RIA Novosti a repris hier 18 juin l'article de Nezavissimaia Gazeta, qui annonçait
la possible création d' un nouveau poste d'assistant du président russe pour la
lutte anticorruption.Selon le quotidien "la lutte systématique contre la corruption promise par le
président Dmitri Medvedev peu après son investiture commencera probablement par des tentatives délicates de "nettoyage" au sein des structures de force".
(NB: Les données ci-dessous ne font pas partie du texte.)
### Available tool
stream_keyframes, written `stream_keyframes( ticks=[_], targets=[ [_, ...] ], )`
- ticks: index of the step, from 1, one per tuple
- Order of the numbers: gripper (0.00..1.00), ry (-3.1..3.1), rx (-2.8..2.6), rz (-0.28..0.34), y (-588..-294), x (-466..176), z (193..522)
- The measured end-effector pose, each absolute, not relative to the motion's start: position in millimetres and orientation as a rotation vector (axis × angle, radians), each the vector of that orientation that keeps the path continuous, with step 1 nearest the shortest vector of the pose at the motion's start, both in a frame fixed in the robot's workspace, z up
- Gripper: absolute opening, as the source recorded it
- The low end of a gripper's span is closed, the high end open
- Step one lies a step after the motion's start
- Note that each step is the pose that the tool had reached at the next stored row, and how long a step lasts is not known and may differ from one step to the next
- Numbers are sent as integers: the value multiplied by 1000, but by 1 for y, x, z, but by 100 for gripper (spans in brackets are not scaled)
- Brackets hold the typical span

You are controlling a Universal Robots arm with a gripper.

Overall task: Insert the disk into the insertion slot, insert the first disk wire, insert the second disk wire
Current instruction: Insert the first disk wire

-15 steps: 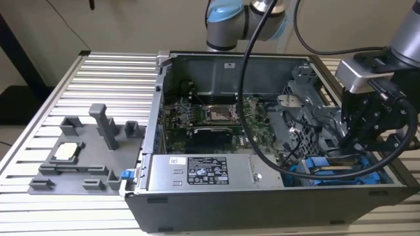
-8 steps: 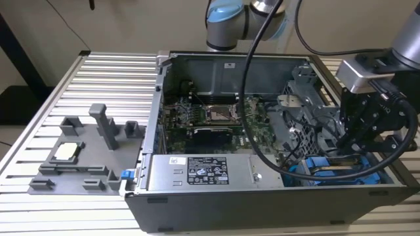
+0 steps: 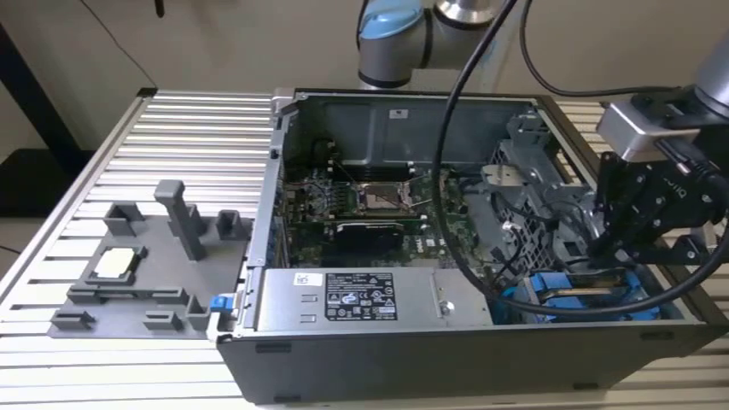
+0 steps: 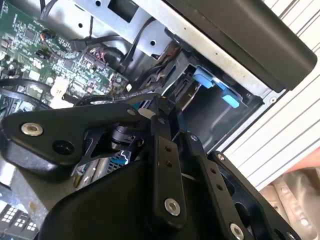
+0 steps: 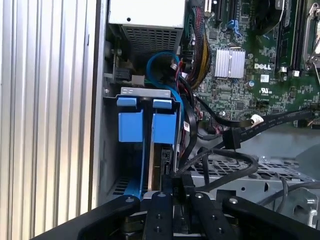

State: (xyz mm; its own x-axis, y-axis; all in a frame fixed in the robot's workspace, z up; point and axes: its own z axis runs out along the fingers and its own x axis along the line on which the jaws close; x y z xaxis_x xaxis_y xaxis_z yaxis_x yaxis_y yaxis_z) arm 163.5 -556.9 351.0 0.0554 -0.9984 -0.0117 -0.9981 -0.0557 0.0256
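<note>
where the arm dips into the open computer case (image 3: 456, 363), you will find the gripper (image 5: 180, 184) low at the drive cage, its fingers (image 5: 161, 205) drawn narrow and almost together; whether they pinch anything, you cannot tell from these views. just ahead of the gripper's tips, the disk (image 5: 164, 127) stands on edge in the insertion slot (image 5: 145, 92), its blue carrier front about level with the second blue carrier (image 5: 129, 122), which sits just beside it on the side farther from the gripper. note a black cable (image 5: 232, 139) near the gripper on the motherboard (image 5: 240, 75) side, its plug lying free. the silver power-supply box (image 3: 358, 299) sits beyond the cage, and the grey parts fixture (image 3: 148, 273) lies well apart from the gripper, outside the case
</note>
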Motion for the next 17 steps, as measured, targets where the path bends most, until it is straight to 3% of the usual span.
stream_keyframes(
  ticks=[8, 17],
  targets=[
    [19, -2096, 2215, -164, -557, 183, 350],
    [19, -2095, 2215, -200, -561, 194, 345]
  ],
)
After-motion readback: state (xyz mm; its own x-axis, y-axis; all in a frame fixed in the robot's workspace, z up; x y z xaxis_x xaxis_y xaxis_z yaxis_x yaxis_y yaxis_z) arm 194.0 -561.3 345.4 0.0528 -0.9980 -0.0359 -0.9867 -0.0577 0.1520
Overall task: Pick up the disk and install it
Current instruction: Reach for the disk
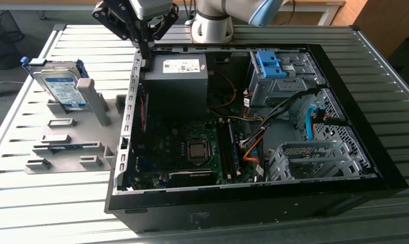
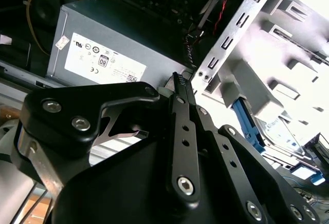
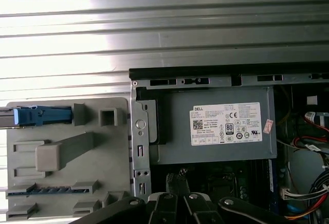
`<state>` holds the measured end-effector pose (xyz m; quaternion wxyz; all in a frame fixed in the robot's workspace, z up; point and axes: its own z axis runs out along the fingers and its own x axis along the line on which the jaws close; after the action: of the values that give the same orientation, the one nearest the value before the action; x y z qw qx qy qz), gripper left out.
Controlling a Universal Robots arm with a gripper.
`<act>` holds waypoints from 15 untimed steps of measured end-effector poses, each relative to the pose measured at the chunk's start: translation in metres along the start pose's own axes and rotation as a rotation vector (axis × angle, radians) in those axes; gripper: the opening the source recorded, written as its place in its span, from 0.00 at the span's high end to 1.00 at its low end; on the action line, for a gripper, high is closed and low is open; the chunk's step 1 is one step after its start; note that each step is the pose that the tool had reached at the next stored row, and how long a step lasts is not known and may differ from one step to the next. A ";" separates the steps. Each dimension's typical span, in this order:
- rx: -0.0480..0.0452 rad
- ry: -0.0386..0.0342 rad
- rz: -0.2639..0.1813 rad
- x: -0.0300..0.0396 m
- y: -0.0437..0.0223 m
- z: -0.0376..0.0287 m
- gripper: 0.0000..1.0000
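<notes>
Looking across the exterior view, you find the end effector (image 1: 144, 51) hanging at the far side of the open computer case (image 1: 258, 208). It is over the case wall that runs beside the grey power supply (image 1: 176, 84). Its two black fingers are pressed together with nothing between them. In the second wrist view the end effector (image 2: 177, 76) shows the same closed tips, above the labelled face of the power supply (image 2: 103, 49). In the first wrist view the end effector (image 3: 177, 175) sits just beside the case's metal edge, with the power supply (image 3: 216, 131) close by.

Your disk (image 1: 58, 86) is well apart from the fingers. It stands on edge, leaning a little, in the far slot of a grey rack (image 1: 72, 140) on the slatted metal counter (image 1: 55, 203). The rack is on the exterior view's left of the case. The label of the disk faces the camera and the blue carrier frames it.

In the first wrist view you see the disk (image 3: 41, 116) edge-on as a blue strip at one end of the rack (image 3: 67, 152). In the second wrist view the disk (image 2: 277, 131) lies beyond the fingers, silver with blue along its side.

Inside the case, a blue bracket (image 1: 269, 63) sits on top of the drive bay near the far wall, and the circuit board (image 1: 190, 147) covers the floor.
</notes>
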<state>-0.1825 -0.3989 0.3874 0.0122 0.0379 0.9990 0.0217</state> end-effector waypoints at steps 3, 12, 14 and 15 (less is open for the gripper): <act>0.0000 0.0001 0.000 0.0017 -0.0001 0.0000 0.89; 0.0001 0.0000 0.000 0.0030 -0.0002 0.0001 0.89; 0.0001 0.0001 0.000 0.0043 0.0003 0.0001 0.89; 0.0000 0.0000 0.000 0.0054 0.0008 0.0003 0.89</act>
<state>-0.1878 -0.3976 0.3871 0.0122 0.0379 0.9990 0.0217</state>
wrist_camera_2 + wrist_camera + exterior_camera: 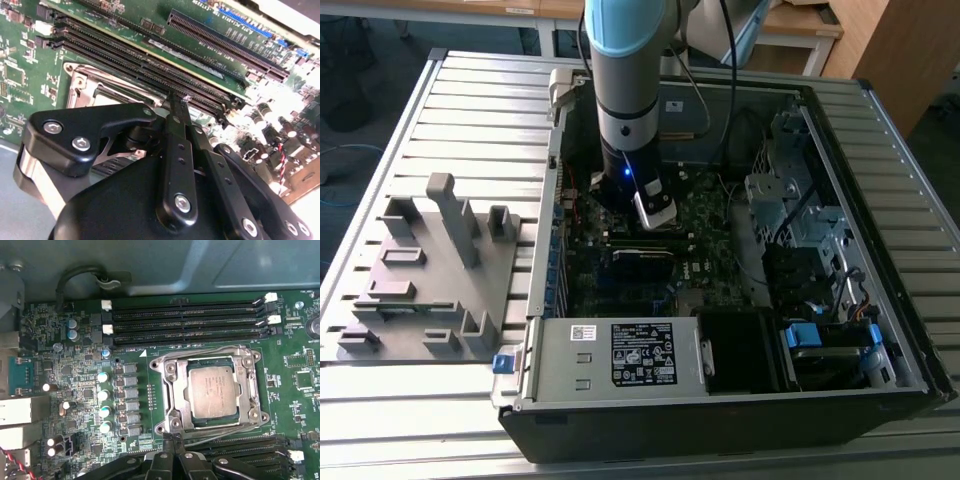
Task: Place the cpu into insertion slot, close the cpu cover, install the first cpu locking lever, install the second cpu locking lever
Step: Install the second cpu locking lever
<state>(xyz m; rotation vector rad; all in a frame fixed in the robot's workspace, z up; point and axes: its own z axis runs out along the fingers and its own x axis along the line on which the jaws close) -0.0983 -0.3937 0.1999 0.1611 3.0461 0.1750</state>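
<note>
In the first wrist view, the cpu point(212, 390) is lying flat in the insertion slot point(165, 390), with the cpu cover point(248, 390) seemingly down around it, though that is hard to confirm. The claw point(172, 439) is hanging at the socket's near edge, fingers pressed together and pinching nothing, so the socket is lying straight ahead of its tips, with the memory slots point(185, 320) running crosswise beyond.

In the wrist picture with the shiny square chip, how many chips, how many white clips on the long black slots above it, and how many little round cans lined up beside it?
Square chip: 1
White clips on the slots above it: 4
Round cans in the column beside it: 4
Total: 9
</note>
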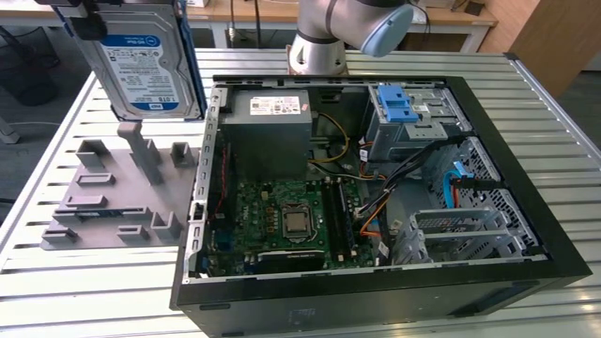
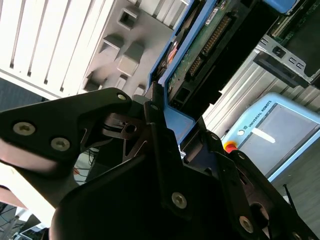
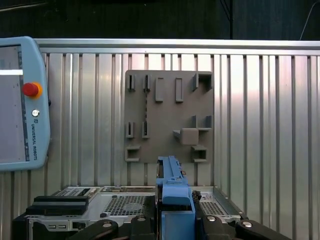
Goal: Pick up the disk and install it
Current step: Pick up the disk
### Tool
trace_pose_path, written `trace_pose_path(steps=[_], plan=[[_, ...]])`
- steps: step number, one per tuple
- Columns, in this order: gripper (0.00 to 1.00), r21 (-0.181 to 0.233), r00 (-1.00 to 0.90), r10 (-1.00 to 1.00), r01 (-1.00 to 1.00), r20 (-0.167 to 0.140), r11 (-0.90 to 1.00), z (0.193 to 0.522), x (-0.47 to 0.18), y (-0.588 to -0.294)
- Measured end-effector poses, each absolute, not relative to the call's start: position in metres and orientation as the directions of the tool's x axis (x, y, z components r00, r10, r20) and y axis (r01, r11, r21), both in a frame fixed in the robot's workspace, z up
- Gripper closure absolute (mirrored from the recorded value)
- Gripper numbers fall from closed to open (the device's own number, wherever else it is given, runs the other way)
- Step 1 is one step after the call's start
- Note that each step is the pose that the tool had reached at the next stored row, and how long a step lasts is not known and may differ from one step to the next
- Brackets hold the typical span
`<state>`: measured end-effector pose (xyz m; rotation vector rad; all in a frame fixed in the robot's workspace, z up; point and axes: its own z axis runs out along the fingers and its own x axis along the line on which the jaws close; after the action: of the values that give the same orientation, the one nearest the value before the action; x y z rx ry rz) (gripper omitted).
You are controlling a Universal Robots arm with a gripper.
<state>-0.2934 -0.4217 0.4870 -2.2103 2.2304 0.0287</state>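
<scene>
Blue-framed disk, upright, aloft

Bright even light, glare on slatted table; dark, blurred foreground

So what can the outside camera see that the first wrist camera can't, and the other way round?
From the exterior view you get the white-and-blue label on the disk, plus the open computer's insides: the motherboard, the grey power-supply box and the drive cage with its blue latch. From the first wrist view you get the light-blue control pendant with its red button. Both show the disk clamped in the gripper, the grey holder plate and the slatted metal table.
</scene>
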Motion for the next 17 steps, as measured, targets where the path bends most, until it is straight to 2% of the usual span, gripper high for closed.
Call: trace_pose_path(steps=[17], plan=[[0.64,0.012,-0.009,-1.000,-1.000,-0.014,0.009,0.487,-0.306,-0.422]])
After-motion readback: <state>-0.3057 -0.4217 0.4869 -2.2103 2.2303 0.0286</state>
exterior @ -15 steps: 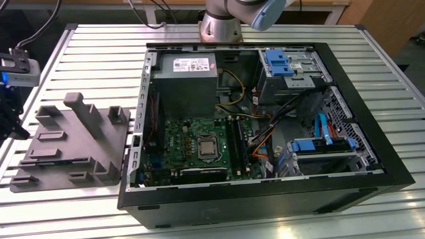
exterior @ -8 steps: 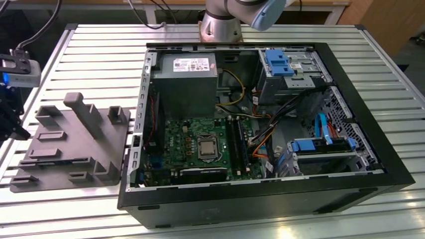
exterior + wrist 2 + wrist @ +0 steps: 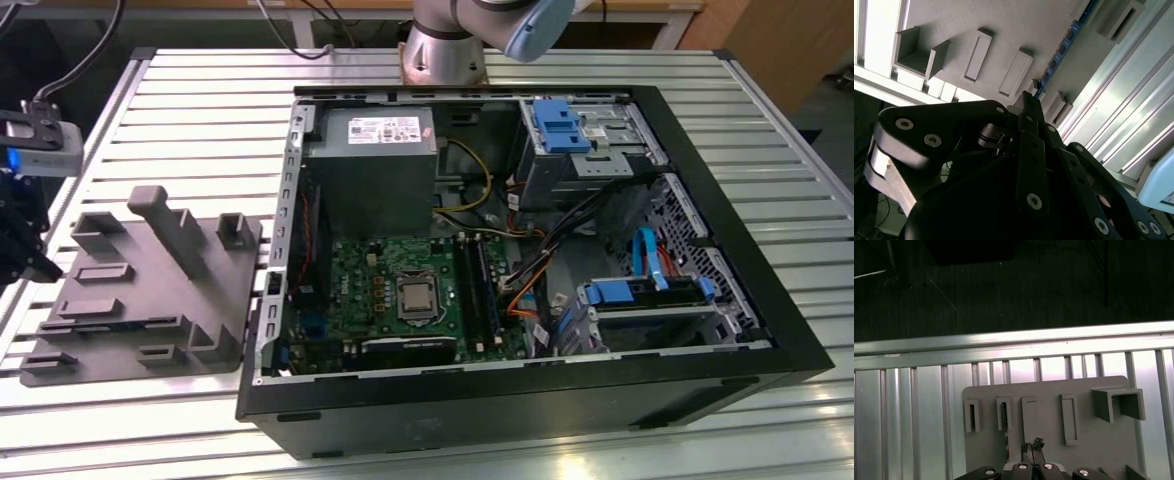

Formellement, le nouvel assistant du chef de l'Etat sera chargé des problèmes de corruption dans l'ensemble de l'appareil d'Etat. En fait, comme l'estiment les experts, il se penchera en premier lieu sur la préparation des remaniements de postes au sein du FSB (Service fédéral de sécurité), du ministère de l'Intérieur et du Service fédéral anti-drogue. Des listes d'employés les plus corrompus de ces départements devront rapidement être soumises au président et serviront de base pour d'importants remaniements. Selon des sources au Kremlin, c'est le général de Justice Igor Tsokolov, 52 ans, actuellement chargé de la lutte contre la criminalité économique internationale au Comité d'enquêtes du ministère de l'Intérieur, qui est le principal candidat au poste d'assistant pour la lutte anticorruption. Il n'est pas très connu du grand public, bien qu'il ait déjà à son actif toute une série d'enquêtes retentissantes (entre autres, l'affaire Golden ADA sur le détournement de diamants du Fonds d'Etat de métaux et de pierres précieuses dans les années 90 et la récente enquête pour corruption dans le Fonds des retraites). La nomination d'Igor Tsokolov permettra d'équilibrer dans une certaine mesure l'influence des "siloviki" (employés des structures de force) qui n'étaient, dès le début, pas emballés par la candidature de Dmitri Medvedev en tant que successeur de Vladimir Poutine, de ceux qui ne se soumettent au président que formellement, en s'orientant, en réalité, sur le chef du gouvernement ou sur certains vice-premiers ministres.